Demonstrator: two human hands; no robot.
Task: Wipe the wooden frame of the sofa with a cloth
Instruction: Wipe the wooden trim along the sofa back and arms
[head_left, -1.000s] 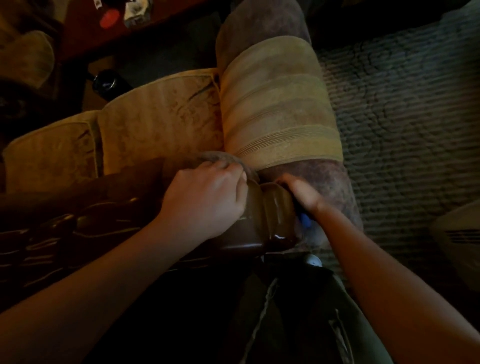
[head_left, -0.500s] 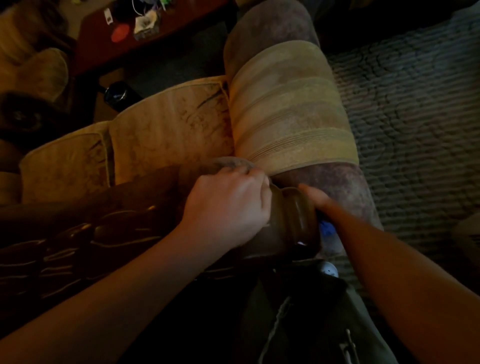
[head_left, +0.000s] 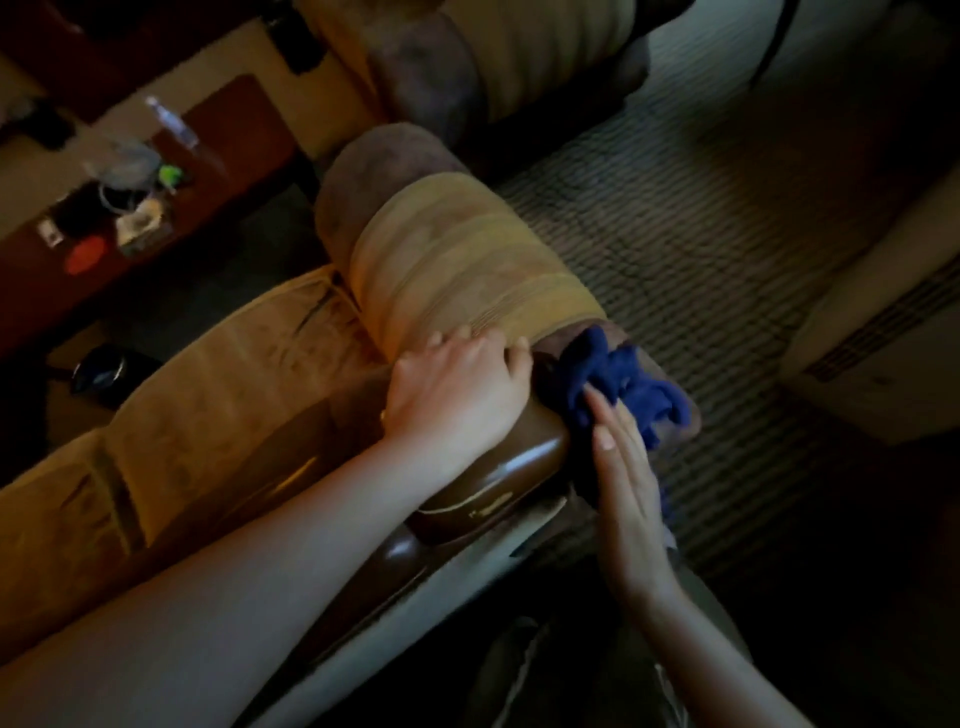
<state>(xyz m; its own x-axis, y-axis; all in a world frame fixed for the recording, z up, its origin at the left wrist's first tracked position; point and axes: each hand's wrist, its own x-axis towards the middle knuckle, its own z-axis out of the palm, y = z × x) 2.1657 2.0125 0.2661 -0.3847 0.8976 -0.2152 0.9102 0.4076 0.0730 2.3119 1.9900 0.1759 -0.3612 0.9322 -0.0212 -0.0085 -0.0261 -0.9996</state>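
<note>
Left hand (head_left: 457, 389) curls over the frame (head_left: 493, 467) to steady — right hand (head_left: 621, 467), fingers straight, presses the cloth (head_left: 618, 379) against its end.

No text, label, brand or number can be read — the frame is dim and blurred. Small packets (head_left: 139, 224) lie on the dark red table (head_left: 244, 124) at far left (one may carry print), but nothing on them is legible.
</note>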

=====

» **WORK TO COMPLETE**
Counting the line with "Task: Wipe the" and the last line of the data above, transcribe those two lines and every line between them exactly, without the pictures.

» **SOLVED PROBLEM**
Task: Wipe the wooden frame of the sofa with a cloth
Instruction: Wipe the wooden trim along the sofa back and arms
[head_left, -1.000s] 
[head_left, -0.500s] 
[head_left, +0.000s] 
<state>(xyz m; its own x-axis, y-axis; all in a world frame fixed for the recording, z up, its origin at the left wrist's first tracked position; point and axes: each hand's wrist, its own x-axis towards the middle knuckle, its own z-axis out of the palm, y = z × x) 2.1657 2.0125 0.2661 -0.3847 0.8976 -0.2152 0.9102 0.4076 0.0730 2.3119 1.9900 0.1759 -0.3612 0.9322 -0.0212 -0.0085 -0.0261 -0.9996</state>
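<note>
Left hand (head_left: 457, 389) curls over the frame (head_left: 493, 467) to steady — right hand (head_left: 621, 467), fingers straight, presses the cloth (head_left: 618, 379) against its end.

No text, label, brand or number can be read — the frame is dim and blurred. Small packets (head_left: 139, 224) lie on the dark red table (head_left: 244, 124) at far left (one may carry print), but nothing on them is legible.
</note>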

Nothing else goes with this output.